Petro proclaimed himself a “decertified” president, in reference to President Trump’s determination to Congress designating Colombia and other countries as having failed demonstrably to adhere to obligations under international counternarcotics agreements. Petro said that Trump had “no human, divine, or mental” right to issue the determination against Colombia. The Colombian president once again accused Trump of “murder” over the military strikes against drug-laden vessels in the Caribbean.

“Four years after my first speech at the General Assembly, I believe that the horrific situation in Palestine did not lead me to think that the same or almost the same could happen in the Colombian Caribbean. Missiles are fired at unarmed young people at sea; today, they fall on 17 unarmed young people in the waters of the Caribbean Sea,” Petro said.

“The persecution and enslavement of millions of migrants. Missiles fall on the 70,000 people in Gaza and kill them. Migration is an excuse for a rich, white, racist society to lead all of humanity into the abyss,” he continued.


According to Petro, the men aboard the drug-trafficking vessels were not from the Tren de Aragua terrorist group, nor Hamas, but rather “Caribbean, possibly Colombian,” and called for criminal proceedings against U.S. officials involved in the drug-fighting operations, even if they include President Trump, “who allowed the missile strikes against youth who simply want to escape poverty.”

Petro argued that the presence of drugs in the vessel did not mean that the men on board were drug traffickers, but instead “impoverished Latin American youth who have no other choice,” and claimed that the drug traffickers live elsewhere.

“Trump fires missiles at unarmed migrant boats and accuses them of being traffickers and terrorists without a single weapon to defend themselves, when drug traffickers live in New York, right here, a few blocks away and in Miami,” Petro said, slurring some of his words.

“And they make deals with the DEA that allow them to traffic in Africa, Europe, Russia, or China, but not in the United States. A country that stops [sic] the growth of cocaine consumption without reducing it just because its sick drug addicts went onto — and are sick — went on to consume the deadly drug of the counterculture in humanity’s extinction times during the climate crisis.”

According to Petro, those who build “migrant concentration camps” are not just acting like Hitler, but accuse migrants of being drug traffickers and blame them for other things, “just like they did with the Jews.” Petro followed the wild assertion with another one: “most drug traffickers are blond and blue-eyed” and do not live in Bogotá or Caracas, but instead in cities such as Miami, and they are “neighbors” of Trump.

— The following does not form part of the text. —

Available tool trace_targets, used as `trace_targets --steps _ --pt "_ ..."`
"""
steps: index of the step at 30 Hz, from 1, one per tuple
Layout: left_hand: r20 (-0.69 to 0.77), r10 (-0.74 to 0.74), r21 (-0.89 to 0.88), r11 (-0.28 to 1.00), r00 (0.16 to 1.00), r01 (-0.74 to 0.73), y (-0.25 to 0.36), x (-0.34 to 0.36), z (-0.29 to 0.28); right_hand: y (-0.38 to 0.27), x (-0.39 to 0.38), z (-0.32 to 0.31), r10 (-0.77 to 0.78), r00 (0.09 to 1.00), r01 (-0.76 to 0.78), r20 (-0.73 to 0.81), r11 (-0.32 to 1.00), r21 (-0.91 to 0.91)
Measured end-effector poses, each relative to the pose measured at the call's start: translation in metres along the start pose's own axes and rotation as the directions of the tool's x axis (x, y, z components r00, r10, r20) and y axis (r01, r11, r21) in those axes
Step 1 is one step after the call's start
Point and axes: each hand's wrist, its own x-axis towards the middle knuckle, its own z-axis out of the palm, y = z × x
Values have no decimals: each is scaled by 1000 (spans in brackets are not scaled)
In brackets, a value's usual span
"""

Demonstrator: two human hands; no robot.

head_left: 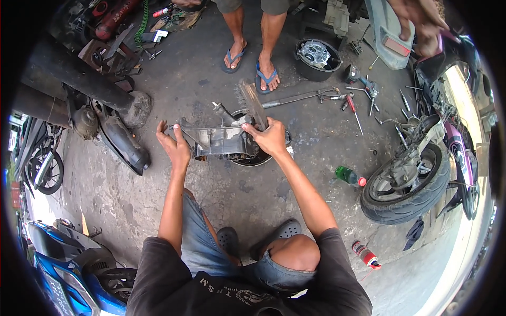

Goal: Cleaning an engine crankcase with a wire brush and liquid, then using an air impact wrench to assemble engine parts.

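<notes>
A grey metal engine case [224, 141] is tilted above a round basin [252, 163], hiding most of it. My left hand [175, 146] grips the case's left end, its thumb against the edge and its fingers curled loosely. In my right hand [270, 138] is a worn wooden brush [254, 108], bristles facing left. The right thumb also presses on the case's right side. Whatever lies inside the basin is mostly covered.
A person in flip-flops [263, 76] stands opposite. Behind the basin lie a long-handled wrench [298, 98], red screwdriver [354, 111] and cordless drill [369, 87]. A green bottle [345, 175], spray can [365, 254] and motorcycle wheel [406, 189] are right; a black pillar [79, 68] is left.
</notes>
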Motion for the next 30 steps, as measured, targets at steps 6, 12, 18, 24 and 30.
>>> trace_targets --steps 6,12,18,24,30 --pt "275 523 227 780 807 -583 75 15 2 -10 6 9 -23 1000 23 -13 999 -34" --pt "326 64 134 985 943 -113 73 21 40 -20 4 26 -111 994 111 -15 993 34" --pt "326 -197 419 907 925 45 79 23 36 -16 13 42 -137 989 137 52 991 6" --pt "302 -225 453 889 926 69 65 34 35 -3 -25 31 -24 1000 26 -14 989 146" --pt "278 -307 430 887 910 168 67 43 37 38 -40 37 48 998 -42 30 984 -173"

Petro also claimed, without evidence, that it is a “lie” that Tren de Aragua is a terrorist group, and he described it as “common gang delinquents exaggerated by the foolish idea of blocking Venezuela and keeping its oil.” The “blockade” of Venezuela and Cuba, Petro reasoned, is a “genocide.”

During another part of his wild speech, the Colombian president said that Trump not only “lets missiles drop in the Caribbean,” but also accused him of “chaining migrants” and being an “accomplice … in favor” of the “genocide” in Gaza. In one of his speeches’ most outlandish moments, the far-left president called for the creation of a joint army of Asian, Slavic, Latin American, and other soldiers to “free Palestine.”

“Words are superfluous at this moment of [Venezuelan founding father Simón] Bolívar’s sword of liberty or death, because they are not only going to bomb Gaza, not only the Caribbean, as they already do,” he railed, “but also humanity that cries out for freedom because Washington and NATO are killing democracy and reviving tyranny and totalitarianism on a global scale.”

“We must raise the red and black flag of ‘liberty or death’ that Bolívar raised, without forgetting the white color that he raised alongside the red and black, the color of peace as hope for life on earth and in the heart of humanity,” he declared.

“The United States no longer teaches democracy, but kills it in its migrants and its greed. The United States teaches tyranny,” he continued. “The U.N. must begin its change by stopping the genocide in Gaza with the effectiveness of an army of world salvation.”